Our experiments also allowed us to determine whether style length contributed to reproductive isolation between these two species. We found that style length conferred premating-postzygotic isolation. Our results are consistent with previous studies showing that style-length differences can confer reproductive isolation by impeding gene flow from short-styled species to long-styled species (Buchholz et al. 1935; Grant 1966; Smith 1970; Levin 1978; Whalen 1978; Williams and Rouse 1988; Carney and Arnold 1997; Diaz and Macnair 1999; Tiffin et al. 2001; Kay and Schemske 2008; Lee et al. 2008; Field et al. 2010; Montgomery et al. 2010).

We found that the isolation occurred whenever the flowers of S. latifolia were large and contained long styles that S. diclinis pollen tubes could not traverse. Such long-styled, large flowers occurred in two of our seven allopatric populations. In fact, we found that styles of S. latifolia were longest in one of these allopatric populations, CRC, rather than the sympatric population, CN. Moreover, the population from Hungary (BDA) also had relatively long styles, and this population is geographically distant from the area of sympatry, with many populations of short-styled plants in between. The existence of geographically dispersed allopatric populations with long styles supports the premise that pressures other than the presence of a closely related congener can lead to large flowers in S. latifolia. In other words, the presence of S. diclinis is not necessary for the evolution of long styles and large flowers in S. latifolia, although we cannot completely rule out a possible contribution. Nevertheless, previous findings indicate that flower size is highly labile in S. latifolia and responds to a variety of selection pressures, including its seed-predating main pollinator and water availability (e.g., Wright and Meagher 2004; Herlihy and Delph 2009; Burkhardt et al. 2012; Delph and Herlihy 2012). By comparing the two populations we used from Portugal, which vary markedly in flower size, this lability can be seen (Fig.1). Had we not included the two long-styled allopatric populations, the data would have much more congruent with the hypothesis that the long styles exhibited by S. latifolia in sympatry evolved specifically to reduce hybridization. Our findings highlight the importance of including a large number of allopatric populations in the study of reinforcement in order to capture the relevant variation in the trait of interest, especially when the trait is quantitative.
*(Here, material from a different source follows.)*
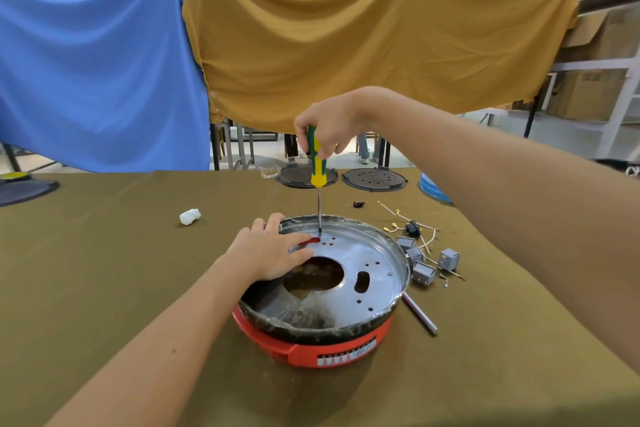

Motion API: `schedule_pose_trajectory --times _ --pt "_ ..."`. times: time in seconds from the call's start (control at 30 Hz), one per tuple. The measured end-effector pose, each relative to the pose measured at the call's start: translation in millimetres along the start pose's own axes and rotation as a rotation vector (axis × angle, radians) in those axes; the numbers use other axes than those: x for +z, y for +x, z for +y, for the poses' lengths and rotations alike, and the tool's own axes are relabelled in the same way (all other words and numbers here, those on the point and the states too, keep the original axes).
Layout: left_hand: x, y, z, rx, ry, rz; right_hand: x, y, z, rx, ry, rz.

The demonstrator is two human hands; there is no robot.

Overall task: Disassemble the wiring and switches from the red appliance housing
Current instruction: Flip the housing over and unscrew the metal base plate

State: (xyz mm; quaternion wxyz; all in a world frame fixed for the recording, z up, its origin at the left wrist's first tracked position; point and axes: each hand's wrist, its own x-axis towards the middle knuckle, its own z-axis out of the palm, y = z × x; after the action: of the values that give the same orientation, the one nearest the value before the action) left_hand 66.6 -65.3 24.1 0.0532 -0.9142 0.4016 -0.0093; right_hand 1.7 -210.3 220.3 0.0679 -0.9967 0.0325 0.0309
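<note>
Fingers of the right hand (329,128) grip a green-and-yellow screwdriver (317,163) upright, its tip seemingly in a hole of the round red appliance housing (311,347) on the olive table (104,270); the left hand (270,253) lies flat on its silver plate (374,253). Grey switches (422,272) lie beside it.

**Colours on my bench**

I see a red appliance housing (311,347) with a silver metal plate (367,253), a green-and-yellow striped screwdriver handle (317,163), grey switches (424,272), an olive-brown tablecloth (104,270), and blue (97,80) and mustard (363,45) hanging cloths behind.
</note>
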Motion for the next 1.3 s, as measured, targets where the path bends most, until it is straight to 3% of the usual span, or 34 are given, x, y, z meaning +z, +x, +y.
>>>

We found that the pattern of asymmetric postmating-prezygotic reproductive isolation between S. latifolia and the closely related S. diclinis was related to among-population variation in style length. Ovules of the relatively short-styled S. diclinis flowers were fertilized at the same rate by all sires, even those of S. latifolia. In contrast, when long-styled populations of S. latifolia were used as the mother, S. diclinis pollen was unable to achieve full fertilization of the ovules. This effect was even more extreme when interspecific pollen was placed only at the tip of the styles of flowers from a population with relatively long styles, as no seeds were formed. Furthermore, by effectively shortening styles via pollinations at the base of the style, we showed that pollen from S. diclinis was just as capable of fertilizing ovules in long-styled flowers as it was in relatively short-styled flowers when it did not have to travel down the length of the style. This result rules out alternative factors other than style length as the cause of the incompatibility. Overall, our results clearly show that the longer styles of S. latifolia are a mechanical postmating-prezygotic barrier to gene flow, leading to asymmetry in prezygotic isolation with S. diclinis.